**THE TASK**
Print only the lines below from the one with "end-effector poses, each" to the one with "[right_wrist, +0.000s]", both included, exactly as they stand. Leave pictures out.

•••••

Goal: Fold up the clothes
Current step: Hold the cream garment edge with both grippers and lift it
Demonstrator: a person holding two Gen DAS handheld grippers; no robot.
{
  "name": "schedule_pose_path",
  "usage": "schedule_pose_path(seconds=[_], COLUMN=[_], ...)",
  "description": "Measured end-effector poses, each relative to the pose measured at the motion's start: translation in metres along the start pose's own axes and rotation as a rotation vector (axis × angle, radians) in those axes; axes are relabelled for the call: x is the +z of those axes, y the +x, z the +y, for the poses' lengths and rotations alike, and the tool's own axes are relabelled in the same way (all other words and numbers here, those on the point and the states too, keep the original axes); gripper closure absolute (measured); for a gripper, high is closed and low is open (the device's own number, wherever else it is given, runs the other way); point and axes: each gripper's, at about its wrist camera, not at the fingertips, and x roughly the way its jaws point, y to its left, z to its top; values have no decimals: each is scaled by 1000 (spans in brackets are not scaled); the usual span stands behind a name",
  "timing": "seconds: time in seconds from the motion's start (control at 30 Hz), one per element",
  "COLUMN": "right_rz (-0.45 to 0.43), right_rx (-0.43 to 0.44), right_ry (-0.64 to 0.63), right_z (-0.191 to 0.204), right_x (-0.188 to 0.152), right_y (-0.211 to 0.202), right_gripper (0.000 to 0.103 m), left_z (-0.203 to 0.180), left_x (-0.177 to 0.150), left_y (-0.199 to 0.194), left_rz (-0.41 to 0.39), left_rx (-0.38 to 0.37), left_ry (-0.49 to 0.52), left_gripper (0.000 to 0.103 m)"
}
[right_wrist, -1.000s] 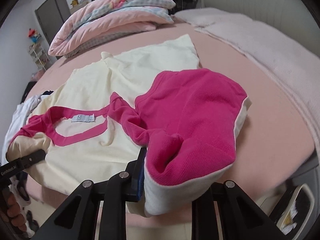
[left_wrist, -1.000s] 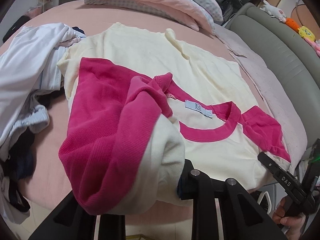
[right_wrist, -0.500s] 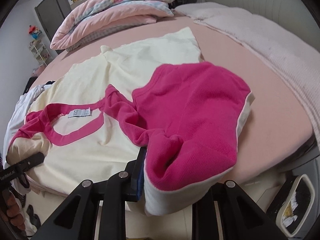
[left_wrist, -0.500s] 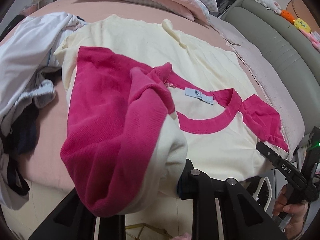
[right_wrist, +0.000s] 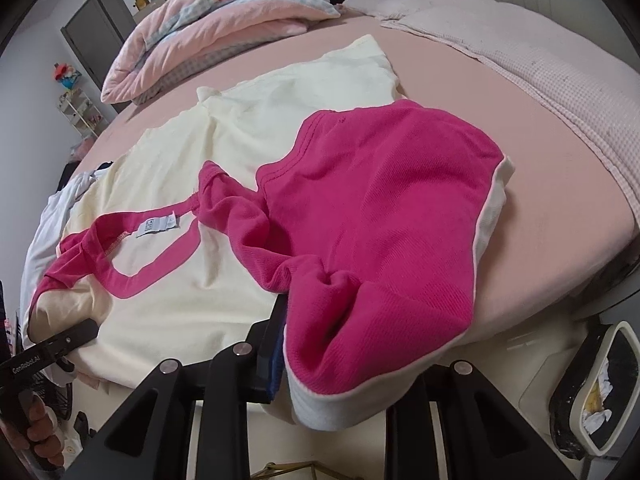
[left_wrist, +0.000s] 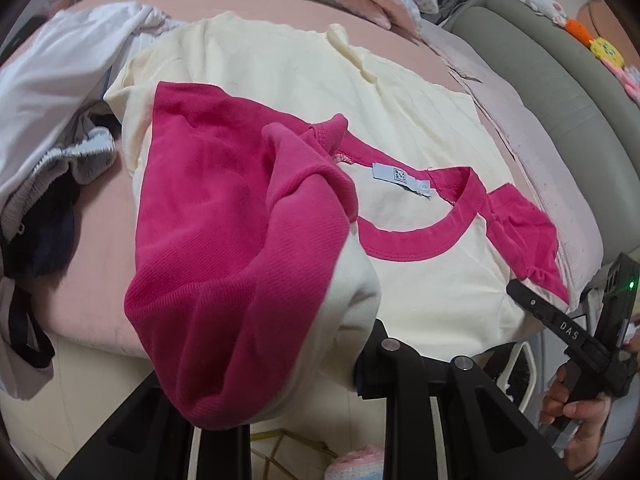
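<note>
**Holding both shoulders of a cream-and-pink shirt at the bed's edge**

Lying flat on the pink bed (right_wrist: 568, 184), the shirt (left_wrist: 288, 92) has its collar toward the onlooker and a white neck label (left_wrist: 390, 172) showing. Only the left wrist view shows the heap of white and dark clothes (left_wrist: 52, 128) beside the shirt, the grey headboard (left_wrist: 560, 92) and the soft toys along it. Only the right wrist view shows the dark cabinet (right_wrist: 100, 20) and the small shelf rack (right_wrist: 80, 112). Folded pink bedding (right_wrist: 224, 12) lies beyond the hem. Bunched pink sleeve fabric drapes over each claw and hides most of the fingers. The left gripper (left_wrist: 316, 380) is clamped on its sleeve; the right gripper (right_wrist: 320, 356), jaws just eased slightly wider, still pinches the other sleeve.
</note>
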Motion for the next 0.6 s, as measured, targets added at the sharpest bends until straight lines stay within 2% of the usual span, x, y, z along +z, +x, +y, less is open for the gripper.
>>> schedule_pose_path(seconds=[0.3,0.6], right_rz=[14,42], right_rx=[22,24], right_ry=[27,-2], right_z=[-2,4], right_x=[4,14], right_y=[5,-7], right_gripper=[79,79], left_z=[0,7], left_x=[11,24], left_y=[8,-2], left_rz=[40,99], left_rx=[-28,-96], left_ry=[-45,-153], left_gripper=[81,81])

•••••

**RESPONSE FOR THIS EXERCISE**
  "description": "Measured end-effector poses, each relative to the pose measured at the motion's start: translation in metres along the start pose's own axes and rotation as a rotation vector (axis × angle, radians) in those axes; axes are relabelled for the call: x is the +z of those axes, y the +x, z the +y, for the poses' lengths and rotations alike, and the tool's own axes are relabelled in the same way (all other words and numbers here, those on the point and the states too, keep the original axes); gripper closure absolute (measured); for a gripper, high is closed and low is open (the device's own number, wherever else it is given, runs the other way); point and axes: each gripper's, at about its wrist camera, not at the fingertips, and x roughly the way its jaws point, y to its left, z to its top; values have no decimals: each is scaled by 1000 (spans in brackets are not scaled); the usual span stands behind a name",
  "timing": "seconds: time in seconds from the motion's start (control at 30 Hz), one per element",
  "COLUMN": "right_rz (-0.45 to 0.43), right_rx (-0.43 to 0.44), right_ry (-0.64 to 0.63), right_z (-0.191 to 0.204), right_x (-0.188 to 0.152), right_y (-0.211 to 0.202), right_gripper (0.000 to 0.103 m), left_z (-0.203 to 0.180), left_x (-0.177 to 0.150), left_y (-0.199 to 0.194), left_rz (-0.41 to 0.39), left_rx (-0.38 to 0.37), left_ry (-0.49 to 0.52), left_gripper (0.000 to 0.103 m)"
}
[right_wrist, -1.000s] 
[left_wrist, -1.000s] 
[right_wrist, -0.500s] 
[left_wrist, -0.500s] 
[right_wrist, +0.000s] 

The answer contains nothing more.